Leaders eye funding for revitalization

City officials aim for second chance at tax allocation districts

LAWRENCEVILLE - Revitalization leaders want a second chance at the funding mechanism that created Atlantic Station. But just two months after the measure failed at the ballot box, county commissioners aren't sure if the expense of a special election is worth it.

While legislators are waiting for word from the county, cities are stepping in line for their own referendums on tax allocation districts.

"We see that as a great opportunity as we invest in that area," Suwanee Mayor Nick Masino said, explaining that his city has been working on revitalizing the Interstate 85 corridor. "We want to stop the decay before it gets any worse."

Masino, who heads the legislative committee for the Gwinnett Municipal Association, said the cities of Snellville, Duluth, Lawrence-ville, Buford, Dacula, Norcross, Sugar Hill, Lilburn and Loganville have joined with his own city to call for a November election on the method.

Masino said officials in Grayson and Berkeley Lake support the countywide effort but did not seek TAD legislation themselves.

Tax allocation districts would allow the government to earmark for infrastructure improvements an expected increase in tax revenues due to increased property values from revitalization. The funding mechanism was used for the revitalization of downtown Marietta as well as the popular Atlantic Station.

The Legislature approved a referendum for Gwinnett last year, but cities were not included. The local officials were already planning to ask for their own measures when voters rejected the county referendum by a vote of 68,031 to 71,336, or 48.8 percent to 51.2 percent.

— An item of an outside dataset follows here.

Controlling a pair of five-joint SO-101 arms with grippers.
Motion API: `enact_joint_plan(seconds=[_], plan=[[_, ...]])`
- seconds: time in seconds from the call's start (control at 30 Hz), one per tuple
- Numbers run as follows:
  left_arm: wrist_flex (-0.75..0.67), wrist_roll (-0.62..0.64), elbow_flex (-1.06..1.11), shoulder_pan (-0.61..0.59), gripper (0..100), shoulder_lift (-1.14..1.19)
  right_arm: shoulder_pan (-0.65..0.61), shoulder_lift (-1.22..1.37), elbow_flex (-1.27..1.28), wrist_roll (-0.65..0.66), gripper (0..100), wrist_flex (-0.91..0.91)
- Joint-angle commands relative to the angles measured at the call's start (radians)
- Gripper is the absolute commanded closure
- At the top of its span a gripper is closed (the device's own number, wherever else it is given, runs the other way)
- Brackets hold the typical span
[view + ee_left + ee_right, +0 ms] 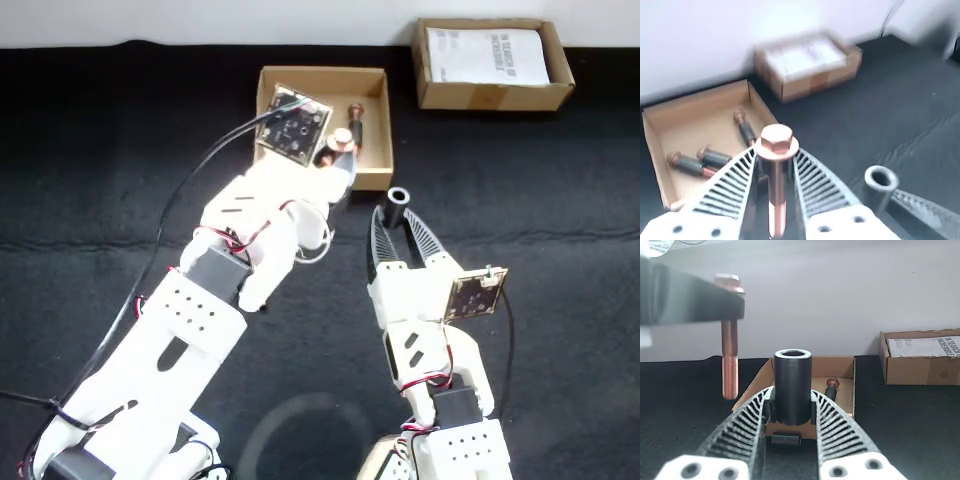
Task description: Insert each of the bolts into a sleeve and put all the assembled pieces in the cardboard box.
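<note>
My left gripper [774,165] is shut on a copper bolt [776,175], held upright with its hex head up. In the high view the bolt [341,141] hangs over the front right corner of the open cardboard box [268,84]. My right gripper [792,407] is shut on a dark sleeve [792,386], upright with its bore facing up; the sleeve [398,201] stands just in front of the box. From the right wrist view the bolt [730,345] hangs beside the sleeve and higher, not in it. Three assembled pieces [700,160] lie in the box.
A second cardboard box [494,64] holding white paper stands at the back right. Another dark sleeve [785,440] lies on the black cloth between my right gripper's fingers, in front of the box wall. Black cloth covers the table [560,220].
</note>
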Motion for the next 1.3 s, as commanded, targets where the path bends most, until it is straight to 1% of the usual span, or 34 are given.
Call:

Masino said he expects the vote to go better with the support of cities, especially since the addition of cities in the county sales tax led to greater voter support.

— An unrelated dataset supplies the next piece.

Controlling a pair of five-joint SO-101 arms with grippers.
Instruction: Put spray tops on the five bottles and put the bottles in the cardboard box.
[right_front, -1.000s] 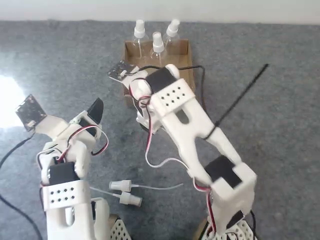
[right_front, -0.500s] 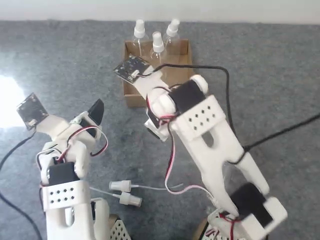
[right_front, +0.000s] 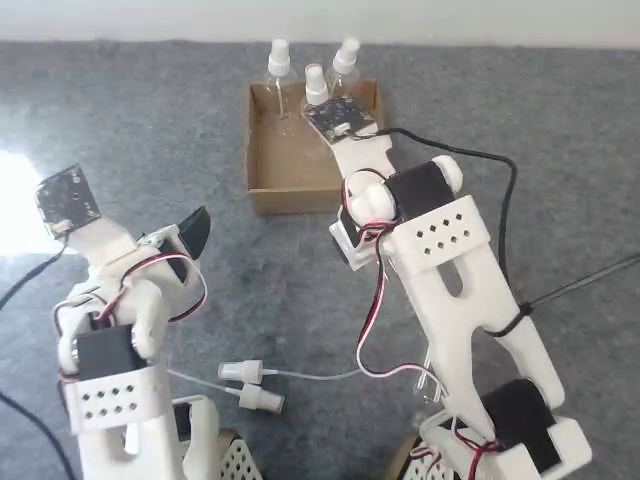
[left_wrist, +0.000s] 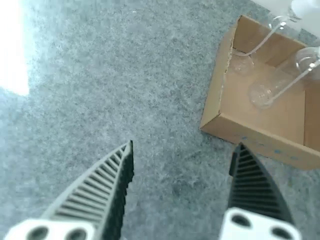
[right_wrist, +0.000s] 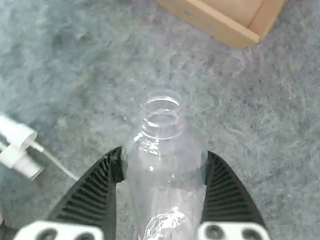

"It's needed desperately in areas," he said. "The cities have a great record of improving their downtowns. We're the poster children for redevelopment, and that's what a TAD is all about."

Commissioners are hoping the measure passes, but they have not decided whether to wait until the 2008 election or to call a special election for this November. A special election could cost $250,000 to $300,000, County Administrator Jock Connell said.

"I think TADs are still in the future for Gwinnett County," Commissioner Lorraine Green said. "When you talk about revitalization, there (is) major infrastructure that needs to be addressed. We need to have all the tools available to us."

Chuck Warbington, the director of the Gwinnett Village Community Improvement District, said a study revealed a TAD could provide a node at I-85 and Jimmy Carter Boulevard with $40 million.

"That's $40 million infused into a blighted area," he said, adding that leaders of all three of Gwinnett's CIDs are pushing for a November vote.

"The longer we wait, the longer time until we see revitalization."